CROSS REFERENCE TO RELATED APPLICATIONS

This patent application is a continuation of U.S. patent application Ser. No. 12/976,148, entitled “Flick Intel Annotation Methods and Systems,” which was filed on Dec. 22, 2010 and which is incorporated herein by reference in its entirety. U.S. patent application Ser. No. 12/976,148 in turn claims the priority and benefit of U.S. provisional patent application 61/291,837, entitled “Systems and Methods for obtaining background data associated with a movie, show, or live sporting event”, filed on Dec. 31, 2009 and of U.S. Provisional Patent Application No. 61/419,268, filed Dec. 3, 2010, entitled “FlickIntel Annotation Systems and Webcast Infrastructure”. This patent application therefore claims priority to U.S. Provisional Patent Applications 61/291,837 and 61/419,268, which are herein incorporated by reference.

TECHNICAL FIELD

Embodiments relate to video content, video displays, and video compositing. Embodiments also relate to computer systems, user input devices, databases, and computer networks.

BACKGROUND OF THE INVENTION

People have watched video content on televisions and other audio-visual devices for decades. They have also used gaming systems, personal computers, handheld devices, and other devices to enjoy interactive content. They often have questions about places, people and things' appearing as the video content is displayed, and about the music they hear. Databases containing information about the content such as the actors in a scene or the music being played already exist and provide users with the ability to learn more.

The existing database solutions provide information about elements appearing in a movie or scene, but only in a very general way. A person curious about a scene element can obtain information about the scene and hope that the information mentions the scene element in which the person is interested. Systems and methods that provide people with the ability to select a specific scene element and to obtain information about only that element are needed.

BRIEF SUMMARY

The following summary is provided to facilitate an understanding of some of the innovative features unique to the embodiments and is not intended to be a full description. A full appreciation of the various aspects of the embodiments can be gained by taking the entire specification, claims, drawings, and abstract as a whole.

It is therefore an aspect of the embodiments that a media device can provide video content to a display device and that a person can view the video content as it is presented on the display device. A series of scenes or a time varying series of frames along with any audio dialog, music, or sound effects are examples of video content.
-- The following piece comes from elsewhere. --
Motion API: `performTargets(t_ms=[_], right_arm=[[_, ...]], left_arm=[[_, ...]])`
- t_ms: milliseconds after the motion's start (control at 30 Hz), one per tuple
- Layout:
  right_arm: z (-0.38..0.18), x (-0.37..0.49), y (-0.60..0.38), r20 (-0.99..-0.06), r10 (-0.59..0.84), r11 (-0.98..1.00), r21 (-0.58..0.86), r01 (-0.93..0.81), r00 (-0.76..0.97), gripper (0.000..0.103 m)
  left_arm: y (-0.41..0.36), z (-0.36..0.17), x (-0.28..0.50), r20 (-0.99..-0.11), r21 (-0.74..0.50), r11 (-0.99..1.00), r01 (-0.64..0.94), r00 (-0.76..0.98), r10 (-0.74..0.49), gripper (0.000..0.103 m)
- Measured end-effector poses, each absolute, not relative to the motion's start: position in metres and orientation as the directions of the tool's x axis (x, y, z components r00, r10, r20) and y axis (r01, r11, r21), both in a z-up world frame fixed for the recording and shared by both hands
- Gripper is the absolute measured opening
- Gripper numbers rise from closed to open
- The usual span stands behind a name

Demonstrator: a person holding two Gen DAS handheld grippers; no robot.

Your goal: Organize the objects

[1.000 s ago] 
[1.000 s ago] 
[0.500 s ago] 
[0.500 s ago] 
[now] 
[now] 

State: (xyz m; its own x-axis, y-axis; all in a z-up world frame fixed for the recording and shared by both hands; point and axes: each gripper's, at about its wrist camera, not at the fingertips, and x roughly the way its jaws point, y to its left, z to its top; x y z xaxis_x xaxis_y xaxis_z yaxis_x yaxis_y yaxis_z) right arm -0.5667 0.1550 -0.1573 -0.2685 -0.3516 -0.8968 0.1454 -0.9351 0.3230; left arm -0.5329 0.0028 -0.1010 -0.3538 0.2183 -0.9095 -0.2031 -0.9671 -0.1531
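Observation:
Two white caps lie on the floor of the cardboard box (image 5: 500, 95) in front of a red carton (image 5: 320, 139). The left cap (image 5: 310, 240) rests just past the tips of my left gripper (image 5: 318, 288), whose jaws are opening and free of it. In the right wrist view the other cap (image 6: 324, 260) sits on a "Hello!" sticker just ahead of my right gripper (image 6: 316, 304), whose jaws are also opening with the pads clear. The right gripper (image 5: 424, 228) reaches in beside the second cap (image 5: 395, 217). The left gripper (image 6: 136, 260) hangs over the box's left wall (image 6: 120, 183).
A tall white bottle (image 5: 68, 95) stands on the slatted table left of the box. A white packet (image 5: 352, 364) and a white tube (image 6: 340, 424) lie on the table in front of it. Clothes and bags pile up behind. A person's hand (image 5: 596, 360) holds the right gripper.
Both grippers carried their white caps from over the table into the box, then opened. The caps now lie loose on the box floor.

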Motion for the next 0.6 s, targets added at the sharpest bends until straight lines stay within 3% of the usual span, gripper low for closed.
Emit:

It is another aspect of the embodiments that the person can choose a coordinate on the display device. A coordinate can be chosen with a pointing device or any other form of user input by which the person can indicate a spot on the display device and select that spot. Frame specification data can be generated when the person chooses the coordinate. The frame specification data can identify a specific scene or frame within the video content.

It is yet another aspect of the embodiments to provide an element identifier based on the coordinate and the frame specification data. Element identifiers are uniquely associated with scene elements. The element identifier can be obtained by querying an annotation database that relates element identifiers to coordinates and frame specification data. The element identifier can also be provided by a human worker who views the scene or frame, looks to the coordinate, and reports what appears at that location.

A number of embodiments, preferred and alternative, are disclosed herein. For example, in one embodiment, a system can be implemented, which includes an annotation module that automatically annotates content including video content comprising a plurality of frames; an annotation database that stores at least one element identifier, and wherein the annotation database communicates with the annotation module; and at least one element identifier provided by the annotation database in response to a query comprising frame specification data and a coordinate, wherein the frame specification data identifies which frames among the plurality of frames was displayed when the coordinate is selected. In yet another embodiment, a display device can display the video content comprising the plurality of frames, and a pointing device can select the coordinate on the display device. In still other embodiments, a media device that can provide the video content to the display device.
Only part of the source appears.